_Aim of the task:_ Give back the full listing as written. No pictures go with it.

_Input data:_
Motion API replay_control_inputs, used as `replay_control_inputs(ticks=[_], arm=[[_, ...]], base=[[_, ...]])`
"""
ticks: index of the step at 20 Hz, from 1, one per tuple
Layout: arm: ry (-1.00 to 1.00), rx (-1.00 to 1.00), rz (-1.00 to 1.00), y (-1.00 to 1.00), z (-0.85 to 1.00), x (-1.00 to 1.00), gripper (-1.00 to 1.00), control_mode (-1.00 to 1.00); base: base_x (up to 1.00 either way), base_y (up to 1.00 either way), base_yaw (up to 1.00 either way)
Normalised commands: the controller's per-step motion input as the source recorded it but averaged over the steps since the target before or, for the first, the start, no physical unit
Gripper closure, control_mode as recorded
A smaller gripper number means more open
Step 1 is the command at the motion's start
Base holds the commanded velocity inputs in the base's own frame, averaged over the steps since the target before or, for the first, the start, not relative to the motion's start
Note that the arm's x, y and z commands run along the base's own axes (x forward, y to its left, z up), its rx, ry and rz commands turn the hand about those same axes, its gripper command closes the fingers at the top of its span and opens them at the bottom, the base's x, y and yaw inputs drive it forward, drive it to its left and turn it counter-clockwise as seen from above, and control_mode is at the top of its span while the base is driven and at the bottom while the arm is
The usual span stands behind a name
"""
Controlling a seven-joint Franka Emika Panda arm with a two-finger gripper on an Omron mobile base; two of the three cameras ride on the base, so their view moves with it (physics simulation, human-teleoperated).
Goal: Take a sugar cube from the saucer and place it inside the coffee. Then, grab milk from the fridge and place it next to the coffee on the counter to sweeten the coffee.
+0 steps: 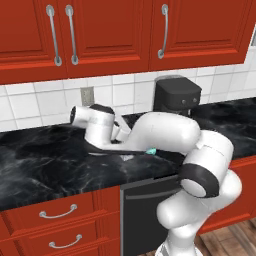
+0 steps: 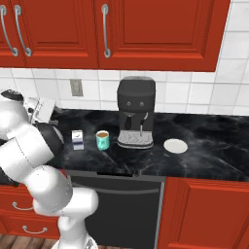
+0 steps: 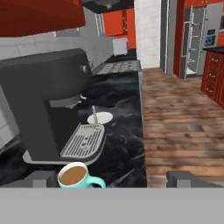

_Written solution:_
Motion API replay_control_inputs, used as `replay_control_inputs(ticks=[_], arm=[[_, ...]], base=[[_, ...]])`
"""
ticks: index of the step at 20 Hz, from 1, one per tuple
Layout: arm: ry (-1.00 to 1.00), rx (-1.00 to 1.00), rz (-1.00 to 1.00), y (-1.00 to 1.00), z (-0.85 to 1.00), x (-1.00 to 1.00), gripper (-1.00 to 1.00), control_mode (-1.00 to 1.00); base: base_x (up to 1.00 either way), base_y (up to 1.00 either way), base_yaw (up to 1.00 either way)
Normalised commands: the controller's per-step motion input as the source recorded it but averaged over the steps since the target before or, for the first, the start, no physical unit
Gripper closure, control_mode as recorded
A smaller gripper number means more open
Step 1 is the command at the motion's start
Base holds the commanded velocity inputs in the base's own frame, averaged over the steps since the target before or, for the first, the start, not relative to the motion's start
Note that the arm's x, y and z commands run along the base's own axes (x forward, y to its left, z up), its rx, ry and rz commands turn the hand about those same axes, its gripper command closes the fingers at the top of its span and opens them at the bottom, the base's x, y and yaw inputs drive it forward, drive it to its left and turn it counter-clockwise as seen from above, and control_mode is at the top of its span while the base is driven and at the bottom while the arm is
The usual span stands behind a name
"""
Controlling a seven-joint Franka Emika Panda arm with a two-finger gripper on an Omron mobile base; two of the three cameras ride on the base, so their view moves with it (physics simulation, human-teleoperated).
Goal: Take a sugar cube from the saucer and place it inside the coffee. Then, grab milk from the fridge and place it next to the coffee on the counter to sweeten the coffee.
+0 steps: 
+0 steps: 
+0 steps: 

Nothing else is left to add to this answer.